At some point we really need to move to the once-discussed layered
testing approach that we had "back in my youth" when I was working on
DB2 at IBM. There was a tier of tests that had to be run before/during
any check-in, a tier that ran nightly, and a tier that ran weekly or
something like that. The first tier was the "immune system" to avoid
basic accidental Bad Things that one component might do to another (an
immune system). The next tier was a more substantial check of each
component (taking too long, as a group of tests, to be in all
developers' paths during checkins). The last tier was "everything".
On 6/2/15 9:33 AM, Ian Maxon wrote:
Hi Taewoo,
It's really anything
in hyracks-tests/hyracks-storage-am-lsm-invertedindex-test (besides the
tokenizer test). All of the tests in that package alone take over 20
minutes.

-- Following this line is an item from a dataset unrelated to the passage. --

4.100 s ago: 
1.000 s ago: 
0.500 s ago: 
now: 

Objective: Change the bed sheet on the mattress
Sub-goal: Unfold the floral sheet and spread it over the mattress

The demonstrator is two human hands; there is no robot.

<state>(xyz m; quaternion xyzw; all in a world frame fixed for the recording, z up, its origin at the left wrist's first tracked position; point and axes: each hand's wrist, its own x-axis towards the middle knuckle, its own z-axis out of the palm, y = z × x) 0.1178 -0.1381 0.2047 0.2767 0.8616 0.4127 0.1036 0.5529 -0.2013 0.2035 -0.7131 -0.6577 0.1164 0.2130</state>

Each one takes about 2 minutes.
Thanks,
- Ian
On Tue, Jun 2, 2015 at 9:13 AM, Taewoo Kim <[email protected]> wrote:
Hi Ian,
Could you specify the exact class name of the index stress test? I would
like to look at it. Thanks.
Best,
Taewoo
On Tue, Jun 2, 2015 at 9:05 AM, Ian Maxon <[email protected]> wrote:
I'm in favor of merging them as well. Keeping the git repositories
separate
doesn't enforce any kind of architectural separation, it just makes
build +
test more complex. Nearly every major change is using the topic field
hack
by this point.
I think the only downside is that the tests will take longer, but that
may
need to be revisited anyway (in Hyracks, the index stress tests-
especially
for inverted indexes- take far too long).
Another .02¢ :)
- Ian
On Mon, Jun 1, 2015 at 9:46 PM, Yingyi Bu <[email protected]> wrote:
Chris,
Thanks for the input!!
1. If we're serious about Hyracks being a re-usable component of
other
products, it makes sense to dogfood that in Asterixdb. If there are
problems ?>>keeping Hyracks separate from Asterix or keeping Hyracks
with
clean interfaces, this forces us to address them.
In my opinion, merging the repository doesn't break the separation of
hyracks and asterixdb, because the dependencies are controlled by mvn
pom
files. We just make the code physically live together under the root
directory, one is hyracks as it is and the other is asterixdb as it is.
For example, Spark lives together with all the things on top of it and
that
doesn't seem to prevent its reusability. Hadoop lives together with
Hive/Pig/Zookeeper in the same repo until year 2010 when it is very
stable.
Currently almost all my changes are spanning hyracks and asterixdb. I
believe many people also suffer from that. Merging them together will
have
the following benefits:
1) It forces those hyracks-only changes to pass asterixdb regression
tests. Currently hyracks-only change are not verified by asterixdb
tests.
2) On my local machine, I don't need to always install hyracks and
then
verify asterixdb from time to time. Especially, switching branches
seems
painful because the installed hyracks snapshot is overwritten from time
to
time.
3) I only need to make one code review request and one jenkins job.
Currently I need to manually change the topic of my asterixdb gerrit CL
every time before I update my hyracks CL, and then manually schedule
jenkins to run a new asterixdb job. If I forget to schedule the
jenkins
job, the asterixdb CL is still shown to be "verified by jenkins".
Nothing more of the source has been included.